Directions: Begin at the top of the following data. Copy each line exactly until you have copied the line containing "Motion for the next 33".

Data for this task:

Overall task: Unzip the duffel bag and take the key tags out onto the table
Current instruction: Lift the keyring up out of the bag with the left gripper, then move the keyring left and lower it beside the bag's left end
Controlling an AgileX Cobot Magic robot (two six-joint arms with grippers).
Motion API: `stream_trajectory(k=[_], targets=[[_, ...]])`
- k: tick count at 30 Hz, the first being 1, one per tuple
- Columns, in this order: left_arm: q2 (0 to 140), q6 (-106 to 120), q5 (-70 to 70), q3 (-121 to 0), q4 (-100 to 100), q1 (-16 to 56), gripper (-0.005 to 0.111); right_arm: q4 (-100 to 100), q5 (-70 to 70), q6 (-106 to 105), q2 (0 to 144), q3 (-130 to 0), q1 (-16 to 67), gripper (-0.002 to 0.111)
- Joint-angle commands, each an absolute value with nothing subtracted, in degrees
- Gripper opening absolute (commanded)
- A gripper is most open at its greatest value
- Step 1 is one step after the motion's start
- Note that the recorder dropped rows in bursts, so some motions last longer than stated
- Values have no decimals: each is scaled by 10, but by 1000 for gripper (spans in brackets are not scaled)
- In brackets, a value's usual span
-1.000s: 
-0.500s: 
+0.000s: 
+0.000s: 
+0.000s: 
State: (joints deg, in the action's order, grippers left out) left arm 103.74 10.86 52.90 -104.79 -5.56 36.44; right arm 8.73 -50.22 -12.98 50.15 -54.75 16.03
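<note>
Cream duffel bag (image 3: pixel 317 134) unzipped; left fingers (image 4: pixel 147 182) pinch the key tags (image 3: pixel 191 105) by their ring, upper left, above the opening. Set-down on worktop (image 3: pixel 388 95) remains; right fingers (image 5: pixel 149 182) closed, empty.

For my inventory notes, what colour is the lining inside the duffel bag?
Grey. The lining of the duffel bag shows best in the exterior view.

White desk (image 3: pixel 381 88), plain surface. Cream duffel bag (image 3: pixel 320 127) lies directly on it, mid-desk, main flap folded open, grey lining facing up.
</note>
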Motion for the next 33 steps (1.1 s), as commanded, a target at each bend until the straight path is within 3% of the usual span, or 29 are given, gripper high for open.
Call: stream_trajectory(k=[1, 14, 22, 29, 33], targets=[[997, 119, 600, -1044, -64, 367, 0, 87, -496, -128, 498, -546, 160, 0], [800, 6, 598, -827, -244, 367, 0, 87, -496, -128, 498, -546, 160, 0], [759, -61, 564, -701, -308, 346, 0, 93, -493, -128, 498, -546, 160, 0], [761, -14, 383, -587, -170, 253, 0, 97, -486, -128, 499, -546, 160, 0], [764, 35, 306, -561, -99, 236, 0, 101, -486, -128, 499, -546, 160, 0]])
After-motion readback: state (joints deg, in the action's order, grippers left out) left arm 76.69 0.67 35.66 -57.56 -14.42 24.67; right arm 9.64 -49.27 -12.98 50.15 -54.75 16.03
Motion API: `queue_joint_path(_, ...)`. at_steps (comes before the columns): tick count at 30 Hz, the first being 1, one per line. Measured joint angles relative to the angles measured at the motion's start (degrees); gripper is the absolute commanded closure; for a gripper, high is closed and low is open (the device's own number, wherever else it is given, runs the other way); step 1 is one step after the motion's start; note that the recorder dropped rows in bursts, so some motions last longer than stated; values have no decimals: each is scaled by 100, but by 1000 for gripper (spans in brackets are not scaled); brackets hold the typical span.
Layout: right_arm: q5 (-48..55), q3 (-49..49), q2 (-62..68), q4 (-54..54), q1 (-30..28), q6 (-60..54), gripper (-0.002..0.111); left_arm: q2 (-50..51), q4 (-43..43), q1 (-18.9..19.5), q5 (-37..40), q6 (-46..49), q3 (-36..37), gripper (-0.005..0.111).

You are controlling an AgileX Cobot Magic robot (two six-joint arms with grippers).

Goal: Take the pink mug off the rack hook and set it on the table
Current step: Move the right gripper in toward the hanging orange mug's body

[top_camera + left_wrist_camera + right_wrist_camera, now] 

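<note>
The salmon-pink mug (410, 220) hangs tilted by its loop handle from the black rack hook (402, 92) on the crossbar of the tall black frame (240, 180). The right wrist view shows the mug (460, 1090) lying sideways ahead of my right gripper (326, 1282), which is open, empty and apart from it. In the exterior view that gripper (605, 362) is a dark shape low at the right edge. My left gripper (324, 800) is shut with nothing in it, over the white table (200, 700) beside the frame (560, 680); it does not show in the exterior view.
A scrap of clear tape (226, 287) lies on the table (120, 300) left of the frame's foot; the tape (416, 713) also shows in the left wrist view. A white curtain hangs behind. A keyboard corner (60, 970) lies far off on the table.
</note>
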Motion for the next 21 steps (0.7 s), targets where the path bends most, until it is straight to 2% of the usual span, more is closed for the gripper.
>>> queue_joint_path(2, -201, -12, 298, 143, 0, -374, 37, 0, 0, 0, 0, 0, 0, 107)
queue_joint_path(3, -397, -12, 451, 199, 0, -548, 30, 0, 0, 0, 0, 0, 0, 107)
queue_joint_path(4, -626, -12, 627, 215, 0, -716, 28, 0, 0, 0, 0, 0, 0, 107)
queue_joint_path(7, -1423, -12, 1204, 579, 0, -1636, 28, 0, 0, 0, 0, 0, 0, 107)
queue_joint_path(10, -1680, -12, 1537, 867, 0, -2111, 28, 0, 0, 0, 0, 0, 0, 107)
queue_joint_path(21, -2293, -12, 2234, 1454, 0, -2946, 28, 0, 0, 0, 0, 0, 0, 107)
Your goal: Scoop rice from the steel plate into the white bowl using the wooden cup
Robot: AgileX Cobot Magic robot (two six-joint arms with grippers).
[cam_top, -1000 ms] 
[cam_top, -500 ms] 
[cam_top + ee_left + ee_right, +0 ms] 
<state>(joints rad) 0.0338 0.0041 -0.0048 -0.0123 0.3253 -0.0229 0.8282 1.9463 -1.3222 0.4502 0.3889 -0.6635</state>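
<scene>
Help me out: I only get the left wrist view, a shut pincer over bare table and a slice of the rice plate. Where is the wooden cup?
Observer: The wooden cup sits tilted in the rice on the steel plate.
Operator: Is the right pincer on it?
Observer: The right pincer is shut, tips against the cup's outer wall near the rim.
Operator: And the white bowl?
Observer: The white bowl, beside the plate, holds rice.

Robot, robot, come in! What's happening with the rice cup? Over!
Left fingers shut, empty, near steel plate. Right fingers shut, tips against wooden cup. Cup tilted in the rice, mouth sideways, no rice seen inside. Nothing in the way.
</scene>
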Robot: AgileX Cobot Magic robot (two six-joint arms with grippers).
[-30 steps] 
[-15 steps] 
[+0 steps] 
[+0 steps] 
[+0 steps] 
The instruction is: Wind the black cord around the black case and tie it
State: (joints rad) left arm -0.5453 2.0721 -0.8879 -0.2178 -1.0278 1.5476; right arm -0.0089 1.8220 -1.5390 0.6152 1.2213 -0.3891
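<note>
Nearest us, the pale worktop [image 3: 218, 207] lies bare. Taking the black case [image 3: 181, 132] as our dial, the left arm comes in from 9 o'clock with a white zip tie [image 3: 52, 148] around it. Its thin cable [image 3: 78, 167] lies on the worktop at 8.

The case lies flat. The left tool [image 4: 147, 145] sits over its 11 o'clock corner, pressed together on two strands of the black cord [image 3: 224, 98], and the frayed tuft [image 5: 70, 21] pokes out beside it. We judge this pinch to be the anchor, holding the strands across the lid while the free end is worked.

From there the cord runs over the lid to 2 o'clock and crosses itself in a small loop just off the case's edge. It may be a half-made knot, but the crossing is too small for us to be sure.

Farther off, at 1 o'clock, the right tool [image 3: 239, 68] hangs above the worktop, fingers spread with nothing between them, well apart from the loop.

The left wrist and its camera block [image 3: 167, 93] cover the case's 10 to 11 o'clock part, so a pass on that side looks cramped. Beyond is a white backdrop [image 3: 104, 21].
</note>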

Response to this task:
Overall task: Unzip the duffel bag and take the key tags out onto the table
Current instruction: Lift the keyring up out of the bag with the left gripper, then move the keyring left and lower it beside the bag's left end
Controlling an AgileX Cobot Magic robot (two six-joint arms with grippers).
Motion API: `stream_trajectory(k=[_], targets=[[_, ...]])`
- k: tick count at 30 Hz, the first being 1, one per tuple
- Columns, in this order: left_arm: q2 (0 to 140), q6 (-106 to 120), q5 (-70 to 70), q3 (-121 to 0), q4 (-100 to 100), q1 (-16 to 56), gripper (-0.005 to 0.111); right_arm: q4 (-100 to 100), q5 (-70 to 70), q6 (-106 to 105), q2 (0 to 144), q3 (-130 to 0), q1 (-16 to 67), gripper (-0.002 to 0.111)
- Joint-angle commands, each an absolute value with nothing subtracted, in degrees
- Gripper opening absolute (commanded)
- A gripper is most open at its greatest value
- Step 1 is one step after the motion's start
- Note that the recorder dropped rows in bursts, so some motions last longer than stated
- Values have no decimals: each is scaled by 10, but by 1000 for gripper (spans in brackets are not scaled)
- In brackets, a value's usual span
-1.000s: 
-0.500s: 
+0.000s: 
+0.000s: 
+0.000s: 
State: (joints deg, in the action's order, grippers left out) left arm 103.74 10.86 52.90 -104.79 -5.56 36.44; right arm 8.73 -50.22 -12.98 50.15 -54.75 16.03
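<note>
Cream duffel bag (image 3: pixel 317 134) unzipped; left fingers (image 4: pixel 147 182) pinch the key tags (image 3: pixel 191 105) by their ring, upper left, above the opening. Set-down on worktop (image 3: pixel 388 95) remains; right fingers (image 5: pixel 149 182) closed, empty.

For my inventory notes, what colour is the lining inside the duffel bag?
Grey. The lining of the duffel bag shows best in the exterior view.

White desk (image 3: pixel 381 88), plain surface. Cream duffel bag (image 3: pixel 320 127) lies directly on it, mid-desk, main flap folded open, grey lining facing up.
</note>
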Motion for the next 33 steps (1.1 s), as commanded, a target at each bend until the straight path is within 3% of the usual span, or 29 are given, gripper high for open.

This output has been written out in full.